CAMERON TACTICS END ONE-NATION TORYISM

Posted By: May 04, 2015

Tom Kelly.Irish News ( Belfast). Monday, May 4, 2015

 
IN A few days the leaflets will start to waste away in your compost heap and the weather-beaten election posters will begin to resemble what the fatigued politicians actually look like.

The choices may all look the same but in truth, even in Northern Ireland, the outcome of this election could impact on whether the much-disliked English Tories get a second term or not.

Make no mistake, this government under the leadership of David Cameron and the campaign tactics played out by his Australian election adviser has ended any notion of one nation Toryism – it’s now English Tories against the rest of the United Kingdom.

Not since the Jacobite rebellion of 1745 has the United Kingdom been so politically divided.

The campaign by the SNP has caught the imagination of Scottish voters and the admiration of many others throughout Britain and Northern Ireland. Despite the fact that the economic arguments of the SNP do not stack up matters little to Scots, who in their droves are deserting Labour to annoy the ‘auld enemy’ in England.

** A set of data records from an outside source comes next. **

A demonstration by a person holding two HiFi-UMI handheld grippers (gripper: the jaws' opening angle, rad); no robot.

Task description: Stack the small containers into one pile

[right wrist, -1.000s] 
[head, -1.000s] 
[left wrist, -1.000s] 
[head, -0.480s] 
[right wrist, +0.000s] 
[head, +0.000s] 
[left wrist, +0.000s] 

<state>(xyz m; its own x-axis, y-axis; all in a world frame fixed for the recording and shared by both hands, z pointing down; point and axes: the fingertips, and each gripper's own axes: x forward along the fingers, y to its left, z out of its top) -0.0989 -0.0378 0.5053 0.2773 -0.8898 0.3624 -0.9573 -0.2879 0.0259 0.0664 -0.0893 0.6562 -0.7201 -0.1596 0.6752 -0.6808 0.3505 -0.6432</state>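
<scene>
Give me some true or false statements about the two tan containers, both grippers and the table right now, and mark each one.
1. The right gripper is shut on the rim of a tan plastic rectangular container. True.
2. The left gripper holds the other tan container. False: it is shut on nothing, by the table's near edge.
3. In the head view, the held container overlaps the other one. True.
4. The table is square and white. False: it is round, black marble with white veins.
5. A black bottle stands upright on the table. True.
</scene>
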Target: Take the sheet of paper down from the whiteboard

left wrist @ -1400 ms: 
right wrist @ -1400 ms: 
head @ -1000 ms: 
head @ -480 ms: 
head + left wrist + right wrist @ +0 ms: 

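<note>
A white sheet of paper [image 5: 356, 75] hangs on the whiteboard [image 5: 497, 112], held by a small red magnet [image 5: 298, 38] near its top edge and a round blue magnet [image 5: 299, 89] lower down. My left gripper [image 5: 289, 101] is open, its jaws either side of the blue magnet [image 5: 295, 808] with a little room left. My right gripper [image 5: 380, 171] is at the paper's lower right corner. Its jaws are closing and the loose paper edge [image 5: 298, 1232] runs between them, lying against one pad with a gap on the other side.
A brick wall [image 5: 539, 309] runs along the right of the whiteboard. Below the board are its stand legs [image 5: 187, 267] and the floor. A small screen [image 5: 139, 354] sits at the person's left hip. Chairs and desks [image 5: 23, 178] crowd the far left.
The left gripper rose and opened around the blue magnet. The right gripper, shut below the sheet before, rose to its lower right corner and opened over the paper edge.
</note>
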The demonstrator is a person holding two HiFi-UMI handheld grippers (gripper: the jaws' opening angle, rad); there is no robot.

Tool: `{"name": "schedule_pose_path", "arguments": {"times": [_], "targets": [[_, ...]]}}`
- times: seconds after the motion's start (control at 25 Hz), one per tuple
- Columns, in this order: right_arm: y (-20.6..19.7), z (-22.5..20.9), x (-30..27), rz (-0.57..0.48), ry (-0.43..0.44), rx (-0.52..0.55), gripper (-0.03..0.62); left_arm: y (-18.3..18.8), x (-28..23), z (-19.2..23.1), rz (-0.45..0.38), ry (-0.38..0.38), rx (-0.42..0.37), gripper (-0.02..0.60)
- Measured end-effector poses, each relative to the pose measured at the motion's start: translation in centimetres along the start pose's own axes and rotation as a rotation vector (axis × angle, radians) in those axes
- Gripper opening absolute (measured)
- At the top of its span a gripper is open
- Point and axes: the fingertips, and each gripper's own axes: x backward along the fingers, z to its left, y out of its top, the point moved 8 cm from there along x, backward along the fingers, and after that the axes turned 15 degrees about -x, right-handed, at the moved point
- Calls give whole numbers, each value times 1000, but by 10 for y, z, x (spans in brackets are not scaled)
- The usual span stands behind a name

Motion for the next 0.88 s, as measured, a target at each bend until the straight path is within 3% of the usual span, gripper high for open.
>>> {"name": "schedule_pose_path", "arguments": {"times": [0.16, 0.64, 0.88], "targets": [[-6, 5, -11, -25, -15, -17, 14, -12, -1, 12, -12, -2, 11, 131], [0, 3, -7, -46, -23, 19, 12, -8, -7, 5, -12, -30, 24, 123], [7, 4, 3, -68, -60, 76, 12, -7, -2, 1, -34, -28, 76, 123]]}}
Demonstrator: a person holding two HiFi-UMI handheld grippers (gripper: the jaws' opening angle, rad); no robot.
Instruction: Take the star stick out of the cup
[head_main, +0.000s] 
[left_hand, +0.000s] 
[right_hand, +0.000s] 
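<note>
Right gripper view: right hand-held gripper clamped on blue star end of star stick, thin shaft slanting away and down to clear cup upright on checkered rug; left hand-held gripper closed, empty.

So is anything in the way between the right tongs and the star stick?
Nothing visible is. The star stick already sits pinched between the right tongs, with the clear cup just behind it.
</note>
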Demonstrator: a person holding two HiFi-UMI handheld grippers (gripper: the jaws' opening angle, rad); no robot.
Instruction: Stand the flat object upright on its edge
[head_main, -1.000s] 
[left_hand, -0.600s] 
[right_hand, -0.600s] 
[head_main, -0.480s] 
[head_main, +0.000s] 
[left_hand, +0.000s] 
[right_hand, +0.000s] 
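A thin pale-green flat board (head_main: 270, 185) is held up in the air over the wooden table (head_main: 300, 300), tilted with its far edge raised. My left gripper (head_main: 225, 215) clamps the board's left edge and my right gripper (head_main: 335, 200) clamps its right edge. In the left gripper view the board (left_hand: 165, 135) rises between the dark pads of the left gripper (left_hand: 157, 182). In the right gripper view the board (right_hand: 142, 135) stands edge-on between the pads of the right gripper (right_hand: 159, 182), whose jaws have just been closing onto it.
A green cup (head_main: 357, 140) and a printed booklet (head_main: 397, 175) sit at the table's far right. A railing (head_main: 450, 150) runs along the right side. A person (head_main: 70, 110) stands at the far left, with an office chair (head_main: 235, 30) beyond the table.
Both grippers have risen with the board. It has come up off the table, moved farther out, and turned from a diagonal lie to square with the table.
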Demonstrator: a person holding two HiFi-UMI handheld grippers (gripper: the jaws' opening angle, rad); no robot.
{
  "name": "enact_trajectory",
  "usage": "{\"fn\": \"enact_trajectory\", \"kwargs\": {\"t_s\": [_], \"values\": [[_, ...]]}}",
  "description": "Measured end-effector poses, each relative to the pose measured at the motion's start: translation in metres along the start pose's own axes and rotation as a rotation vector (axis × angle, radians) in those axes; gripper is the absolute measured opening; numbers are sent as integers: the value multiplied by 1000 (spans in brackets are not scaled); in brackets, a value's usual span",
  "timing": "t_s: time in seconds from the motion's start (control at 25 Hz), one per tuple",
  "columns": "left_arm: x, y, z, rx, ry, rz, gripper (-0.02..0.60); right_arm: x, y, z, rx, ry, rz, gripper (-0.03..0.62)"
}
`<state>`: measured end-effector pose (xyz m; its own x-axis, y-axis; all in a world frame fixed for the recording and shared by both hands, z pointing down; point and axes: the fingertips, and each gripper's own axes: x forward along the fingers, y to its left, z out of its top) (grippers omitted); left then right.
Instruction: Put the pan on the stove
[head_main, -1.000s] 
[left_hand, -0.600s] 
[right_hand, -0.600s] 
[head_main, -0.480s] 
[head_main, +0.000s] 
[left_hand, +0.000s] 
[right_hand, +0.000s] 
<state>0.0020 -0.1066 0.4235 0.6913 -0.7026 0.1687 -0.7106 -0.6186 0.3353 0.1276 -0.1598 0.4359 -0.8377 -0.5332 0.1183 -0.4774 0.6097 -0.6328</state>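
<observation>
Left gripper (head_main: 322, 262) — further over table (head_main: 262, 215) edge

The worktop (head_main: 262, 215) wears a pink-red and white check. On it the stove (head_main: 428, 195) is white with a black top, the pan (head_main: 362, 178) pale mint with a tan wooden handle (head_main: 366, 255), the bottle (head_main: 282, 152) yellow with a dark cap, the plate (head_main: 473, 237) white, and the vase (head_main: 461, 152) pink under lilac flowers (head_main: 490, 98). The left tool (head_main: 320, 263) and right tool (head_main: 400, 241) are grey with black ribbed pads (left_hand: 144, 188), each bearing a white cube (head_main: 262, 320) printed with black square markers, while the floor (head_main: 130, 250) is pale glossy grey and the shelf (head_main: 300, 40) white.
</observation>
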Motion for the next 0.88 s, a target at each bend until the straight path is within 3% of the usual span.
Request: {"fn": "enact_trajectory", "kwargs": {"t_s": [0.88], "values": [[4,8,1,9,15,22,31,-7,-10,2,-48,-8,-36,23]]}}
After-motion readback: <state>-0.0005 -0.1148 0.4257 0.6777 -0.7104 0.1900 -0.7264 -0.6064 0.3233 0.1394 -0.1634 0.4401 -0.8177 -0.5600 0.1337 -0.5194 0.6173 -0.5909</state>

Jim Murphy, the Scottish Labour Leader looks increasingly like King Canute. Without doubt it’s the fear of the rise of the SNP that will drive many wavering last-minute English voters into the Tory camp.

Ironically the Scottish Labour party may save some of their blushes and seats, when Lib-Dem and Conservative voters in Scotland switch to them as the strongest pro-union voice against the SNP.

After this election, the SNP at Westminster will be able to emulate the great power brokering feats of the Irish Parliamentary Party under Parnell. Unlike Sinn Féin, Scottish nationalists have no intention of wasting their mandate with a sterile policy of abstentionism.

Unconvincingly Ed Miliband tells us that he would rather lose the election than be held to ransom by Ms Sturgeon. No doubt those words will soon melt away quicker than a ball of roasted snow.

However, he has two ace cards yet to play; the first is that while the Tories may get the most seats after the election, the arithmetic for forming a government is against them.

Secondly, Ms Sturgeon has a challenge ahead too, her forthright “we will never do business with the Tories” means that she will find it nearly impossible to vote against a queen’s speech drafted by the Labour party.

Plaid Cymru and the SDLP will almost certainly back Labour. In fact Labour is actively looking at what it can do for those parties.

The DUP say they can do business with either the Conservatives or Labour but in reality after nearly 12 months of playing footsie with Cameron, they have little to gain from backing Labour. Yet in the world of politics, Peter Robinson is the most pragmatic of players.

Contrary to the Sinn Féin spin, this election will come down to a handful of seats. The decision of Sinn Féin to go to Westminster and collect hundreds of thousands of pounds in expenses but not take their actual seats lowers the threshold needed by the Tories to get across the line.

They might as well tell their voters to blow on dandelion seeds and wish for a change of government for all the good voting Sinn Féin will do in this particular election.

But as the crude “Catholic versus Protestant” election leaflet being used by Gerry Kelly in North Belfast proves, Sinn Féin intends relying on old-fashioned base sectarianism to get out their vote.

Seamus Mallon, the former SDLP deputy leader last week eloquently nailed the waste behind abstentionist politics. Firstly, he said that he could never have won his historic election in 1986 on an abstentionist ticket.

Nor for that matter could the late Eddie McGrady have unseated the doyen of the ring wing Tories and unionists, Enoch Powell on an abstentionist platform.

He also pointed out that direct negotiations are only part of the political process; the devil with British governments is always in the detail.

He outlined clearly how he personally had to table over 80 amendments to the Policing Bill and how for months Eddie McGrady championed through the fair employment legislation we now take for granted.

As if further proof was needed, no-one is any clearer to this day what was agreed by Sinn Féin and the DUP at Stormont House as both parties proffer different interpretations of their private talks with the Tory Government.

It’s simple, if you want the Tories out vote for it, don’t wish it away on the wind.